The former CEO was also responsible for poisoning and breaches of competition law. He could be ordered to repay the bonuses he received as a reward for sales.

Prosecutors claim that Winterkorn was aware that diesel emissions were being manipulated as early as 2014, but failed to inform authorities and customers. Volkswagen admitted the following year to cheat on clean air rules with software that made the emissions less toxic than they actually were.
Winterkorn's lack of stopping exercise resulted in "significantly higher" fines against Volkswagen in Europe and the United States, according to prosecutors. The scandal has cost the car manufacturer about $ 32 billion.
Volkswagen ( VLKAF ) refused to comment on the costs and describe them as a private matter.

Felix Dörr, lawyer for Winterkorn, said that he would only be able to comment on the charges when he had read the entire charge.

Prosecutors said they had sent the accusation and 75,000 pages of additional evidence for a court in Braunschweig who will decide whether Winterkorn will be in trial.

Another 36 people remain under investigation.

  EU accuses German car manufacturers of delaying clean air technology
Winterkorn was brought by US federal prosecutors in 2018 due to fraud and conspiracy. He was accused of deceiving Volkswagen's US customers and violating the Clean Air Act.

Last year, the US Securities and Exchange Commission also announced that it had been sued Volkswagen and Winterkorn, and accused them of carrying out "a massive fraud".

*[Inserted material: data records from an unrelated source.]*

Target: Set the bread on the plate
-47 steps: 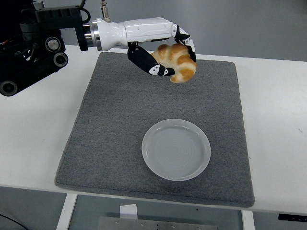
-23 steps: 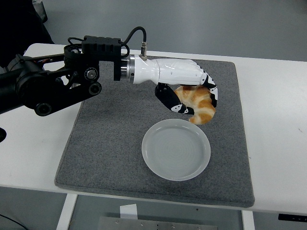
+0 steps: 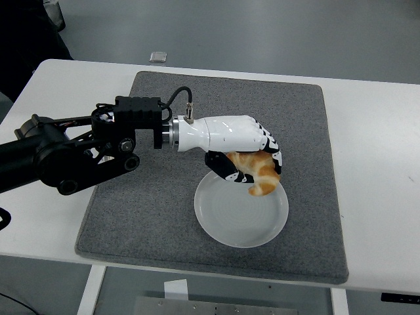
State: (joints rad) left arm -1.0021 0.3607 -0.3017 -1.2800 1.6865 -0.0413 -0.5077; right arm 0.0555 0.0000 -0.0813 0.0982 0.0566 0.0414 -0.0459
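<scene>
1. Table edge is seen nearest, white (image 3: 39,223), with a grey felt mat (image 3: 157,216) laid over it, whose front border stops just short of that edge.
2. On the mat's near half a round white plate (image 3: 230,230) is set, its near and left parts left bare for a landing.
3. Over the plate's far rim the croissant (image 3: 259,172) is held, one tip hanging down toward the dish; it is judged to be carried high so that the rim is cleared.
4. The left hand (image 3: 246,154) is curled around the croissant, fingers over the top and thumb underneath, so the pastry is gripped from both sides.
5. Open mat is left to the right and beyond the hand, toward the far border.
6. The right hand is not seen.
</scene>
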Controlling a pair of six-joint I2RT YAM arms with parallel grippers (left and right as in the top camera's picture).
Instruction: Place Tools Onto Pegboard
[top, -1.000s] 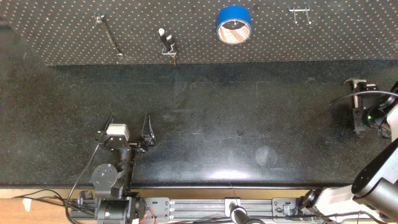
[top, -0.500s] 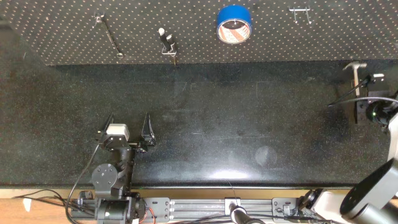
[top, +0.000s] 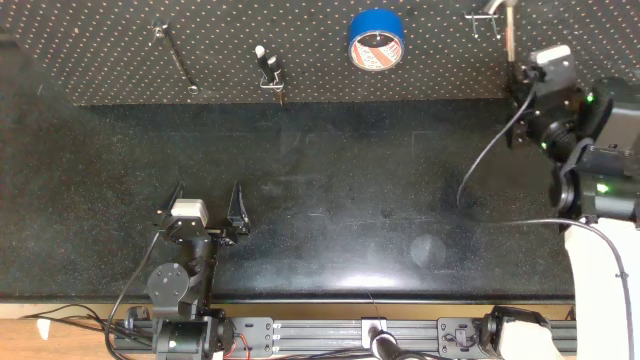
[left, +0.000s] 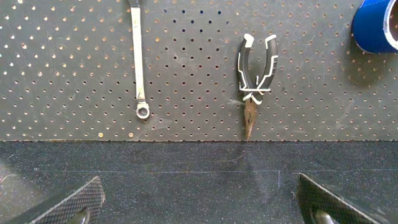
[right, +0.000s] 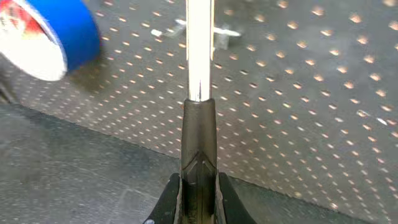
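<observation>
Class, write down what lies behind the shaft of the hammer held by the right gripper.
The pegboard and a metal hook lie behind the hammer; the shaft covers the hook's middle.

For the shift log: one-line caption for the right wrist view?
Right tool grips hammer by its handle before the pegboard hook, blue tape nearby.

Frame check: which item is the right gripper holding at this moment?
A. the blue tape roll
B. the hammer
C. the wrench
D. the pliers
B: the right gripper is shut on the dark grip of the hammer, whose shaft points toward the pegboard, while the wrench, the pliers and the blue tape roll all hang on the board.
</observation>
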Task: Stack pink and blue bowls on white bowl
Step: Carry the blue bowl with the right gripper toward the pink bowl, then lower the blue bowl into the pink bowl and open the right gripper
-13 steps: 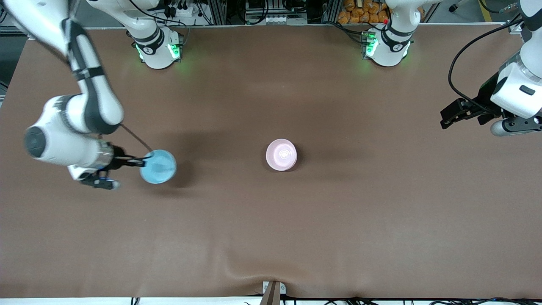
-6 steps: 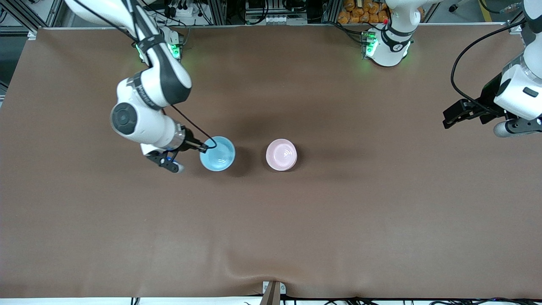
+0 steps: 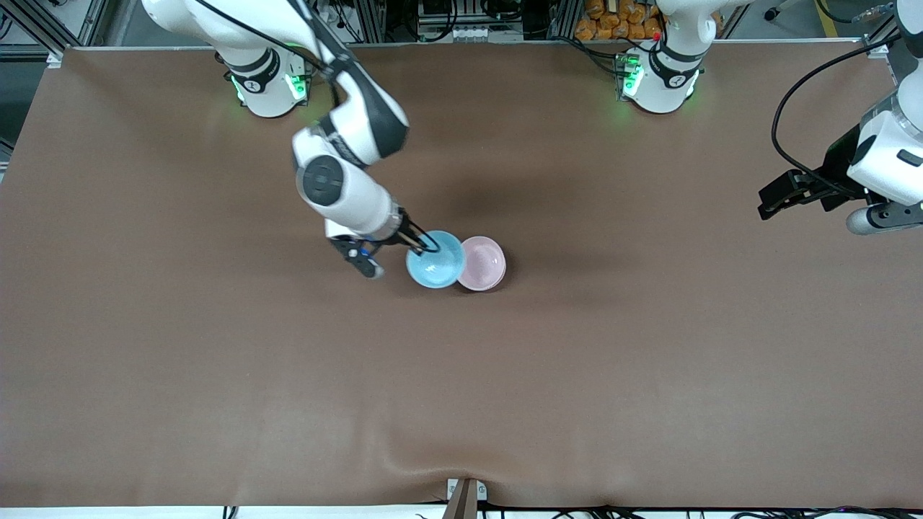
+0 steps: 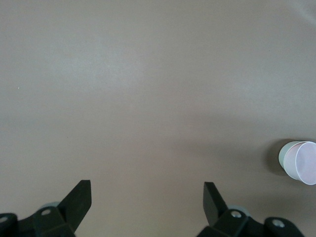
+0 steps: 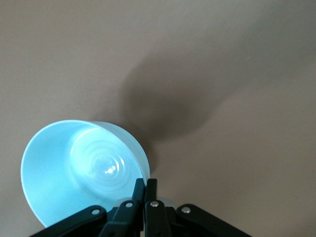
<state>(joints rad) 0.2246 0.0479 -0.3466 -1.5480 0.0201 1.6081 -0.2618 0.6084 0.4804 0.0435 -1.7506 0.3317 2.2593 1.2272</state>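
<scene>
Right gripper (image 3: 419, 244), frame centre, pinches rim of blue bowl (image 3: 435, 259), overlapping pink bowl (image 3: 484, 263) atop white bowl (image 4: 287, 154). Left gripper (image 3: 773, 199), right edge, spread wide, holding nothing, waits.

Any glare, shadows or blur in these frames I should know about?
Right wrist view: bright glare on the blue bowl floor, and a broad soft shadow on the table. Front view: a similar shadow above the pink bowl; no obvious blur. Left wrist view: even, flat light.

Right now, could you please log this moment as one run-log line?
right gripper: shut on light blue plastic bowl, over pale pink bowl | left gripper: open, waiting
</scene>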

The market regulator said that Volkswagen and Winterkorn abandoned thousands of dollars from investors, including by persuading the firm's environmental credentials.

Sales of Volkswagen diesel-powered cars are now being rebuilt in Germany. About 43% of all Volkswagen brand cars sold in Germany last year were diesel, close to their 49% scandal.

Chris Liakos and Stephanie Halasz contributed to this article.